GOAL OF THE EXERCISE: Search the data below for the string "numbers". Extract every line that contains it.

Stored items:
════════════════

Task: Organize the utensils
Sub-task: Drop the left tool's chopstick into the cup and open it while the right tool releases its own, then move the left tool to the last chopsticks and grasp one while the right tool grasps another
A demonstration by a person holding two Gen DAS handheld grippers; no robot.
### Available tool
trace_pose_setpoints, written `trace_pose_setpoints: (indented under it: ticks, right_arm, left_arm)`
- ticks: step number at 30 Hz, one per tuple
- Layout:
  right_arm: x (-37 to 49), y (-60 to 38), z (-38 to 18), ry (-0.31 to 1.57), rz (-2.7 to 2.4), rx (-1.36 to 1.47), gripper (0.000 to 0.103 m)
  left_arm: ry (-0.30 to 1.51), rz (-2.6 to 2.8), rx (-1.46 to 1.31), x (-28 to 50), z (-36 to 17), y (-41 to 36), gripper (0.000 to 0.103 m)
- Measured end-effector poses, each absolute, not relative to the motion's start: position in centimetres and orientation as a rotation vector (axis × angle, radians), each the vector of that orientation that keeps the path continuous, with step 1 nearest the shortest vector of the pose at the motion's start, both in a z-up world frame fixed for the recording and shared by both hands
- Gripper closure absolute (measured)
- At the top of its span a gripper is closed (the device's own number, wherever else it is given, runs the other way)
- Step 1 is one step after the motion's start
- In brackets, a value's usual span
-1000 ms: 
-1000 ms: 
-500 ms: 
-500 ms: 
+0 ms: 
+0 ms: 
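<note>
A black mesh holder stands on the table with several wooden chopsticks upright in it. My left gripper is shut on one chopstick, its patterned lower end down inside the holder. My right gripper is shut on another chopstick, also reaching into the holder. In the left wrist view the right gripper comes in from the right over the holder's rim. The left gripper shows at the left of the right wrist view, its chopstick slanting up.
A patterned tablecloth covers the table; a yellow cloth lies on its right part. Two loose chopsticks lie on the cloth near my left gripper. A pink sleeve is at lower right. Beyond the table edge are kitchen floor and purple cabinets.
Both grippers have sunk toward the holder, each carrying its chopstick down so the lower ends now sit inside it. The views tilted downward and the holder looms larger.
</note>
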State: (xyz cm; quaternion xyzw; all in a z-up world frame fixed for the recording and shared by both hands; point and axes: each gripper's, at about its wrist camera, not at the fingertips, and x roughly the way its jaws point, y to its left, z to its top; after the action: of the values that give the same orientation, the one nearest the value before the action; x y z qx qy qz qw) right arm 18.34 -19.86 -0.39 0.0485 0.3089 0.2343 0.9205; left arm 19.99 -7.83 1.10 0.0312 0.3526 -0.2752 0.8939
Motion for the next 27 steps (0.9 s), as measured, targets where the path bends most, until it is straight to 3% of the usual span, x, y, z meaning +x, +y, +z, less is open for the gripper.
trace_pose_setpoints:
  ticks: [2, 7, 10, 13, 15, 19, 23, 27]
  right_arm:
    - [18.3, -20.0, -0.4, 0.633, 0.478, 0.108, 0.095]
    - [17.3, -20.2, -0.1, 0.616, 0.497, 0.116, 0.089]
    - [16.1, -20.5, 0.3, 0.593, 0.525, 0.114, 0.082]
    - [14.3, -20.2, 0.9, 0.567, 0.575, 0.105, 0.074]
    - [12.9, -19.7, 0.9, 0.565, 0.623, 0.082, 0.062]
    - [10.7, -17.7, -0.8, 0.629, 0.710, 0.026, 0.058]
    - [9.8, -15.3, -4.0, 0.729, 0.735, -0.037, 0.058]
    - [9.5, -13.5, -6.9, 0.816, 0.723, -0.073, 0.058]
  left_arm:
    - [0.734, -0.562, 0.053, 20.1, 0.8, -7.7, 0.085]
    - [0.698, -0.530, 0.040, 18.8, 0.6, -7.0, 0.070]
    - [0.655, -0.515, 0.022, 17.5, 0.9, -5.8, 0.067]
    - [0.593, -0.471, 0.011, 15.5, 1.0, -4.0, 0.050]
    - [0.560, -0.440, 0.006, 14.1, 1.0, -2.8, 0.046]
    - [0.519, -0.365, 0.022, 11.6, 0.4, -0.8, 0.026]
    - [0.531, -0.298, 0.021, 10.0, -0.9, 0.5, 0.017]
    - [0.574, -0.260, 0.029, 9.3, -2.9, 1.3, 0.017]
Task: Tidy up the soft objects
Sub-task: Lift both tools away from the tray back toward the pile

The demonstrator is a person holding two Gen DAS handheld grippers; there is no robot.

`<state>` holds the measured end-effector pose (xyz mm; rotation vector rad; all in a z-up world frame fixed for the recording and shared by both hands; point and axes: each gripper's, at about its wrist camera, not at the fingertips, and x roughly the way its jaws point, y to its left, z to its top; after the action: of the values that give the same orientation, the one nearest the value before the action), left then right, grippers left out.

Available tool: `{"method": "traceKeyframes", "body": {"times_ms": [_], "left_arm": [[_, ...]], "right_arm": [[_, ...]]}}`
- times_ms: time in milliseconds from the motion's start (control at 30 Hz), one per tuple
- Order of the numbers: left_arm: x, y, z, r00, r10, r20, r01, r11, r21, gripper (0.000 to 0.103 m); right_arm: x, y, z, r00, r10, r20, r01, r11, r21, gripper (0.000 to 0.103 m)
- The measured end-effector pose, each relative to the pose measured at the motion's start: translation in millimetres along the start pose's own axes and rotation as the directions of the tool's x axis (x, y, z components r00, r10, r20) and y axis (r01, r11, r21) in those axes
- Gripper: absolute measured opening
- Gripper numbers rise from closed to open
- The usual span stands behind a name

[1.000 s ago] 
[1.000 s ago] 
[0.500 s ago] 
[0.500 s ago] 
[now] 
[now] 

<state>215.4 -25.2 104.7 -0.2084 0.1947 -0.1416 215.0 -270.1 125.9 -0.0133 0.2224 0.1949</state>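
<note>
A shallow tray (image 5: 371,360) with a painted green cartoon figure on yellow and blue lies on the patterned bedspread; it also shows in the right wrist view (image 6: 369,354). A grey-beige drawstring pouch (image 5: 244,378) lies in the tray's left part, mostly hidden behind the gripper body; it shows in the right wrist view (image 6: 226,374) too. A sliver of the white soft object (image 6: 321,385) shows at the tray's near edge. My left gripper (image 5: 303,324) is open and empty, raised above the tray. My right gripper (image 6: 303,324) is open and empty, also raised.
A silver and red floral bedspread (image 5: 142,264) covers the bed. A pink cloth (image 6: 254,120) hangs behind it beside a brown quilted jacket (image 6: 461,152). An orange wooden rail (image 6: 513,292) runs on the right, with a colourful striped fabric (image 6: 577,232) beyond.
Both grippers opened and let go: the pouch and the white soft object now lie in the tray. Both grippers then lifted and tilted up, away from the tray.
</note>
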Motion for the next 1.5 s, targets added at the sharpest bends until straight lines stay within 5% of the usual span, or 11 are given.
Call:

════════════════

EXERCISE RESPONSE:
- Order of the numbers: left_arm: x, y, z, r00, r10, r20, r01, r11, r21, gripper (0.000 to 0.103 m); right_arm: x, y, z, r00, r10, r20, r01, r11, r21, gripper (0.000 to 0.103 m)
- Gripper numbers rise from closed to open

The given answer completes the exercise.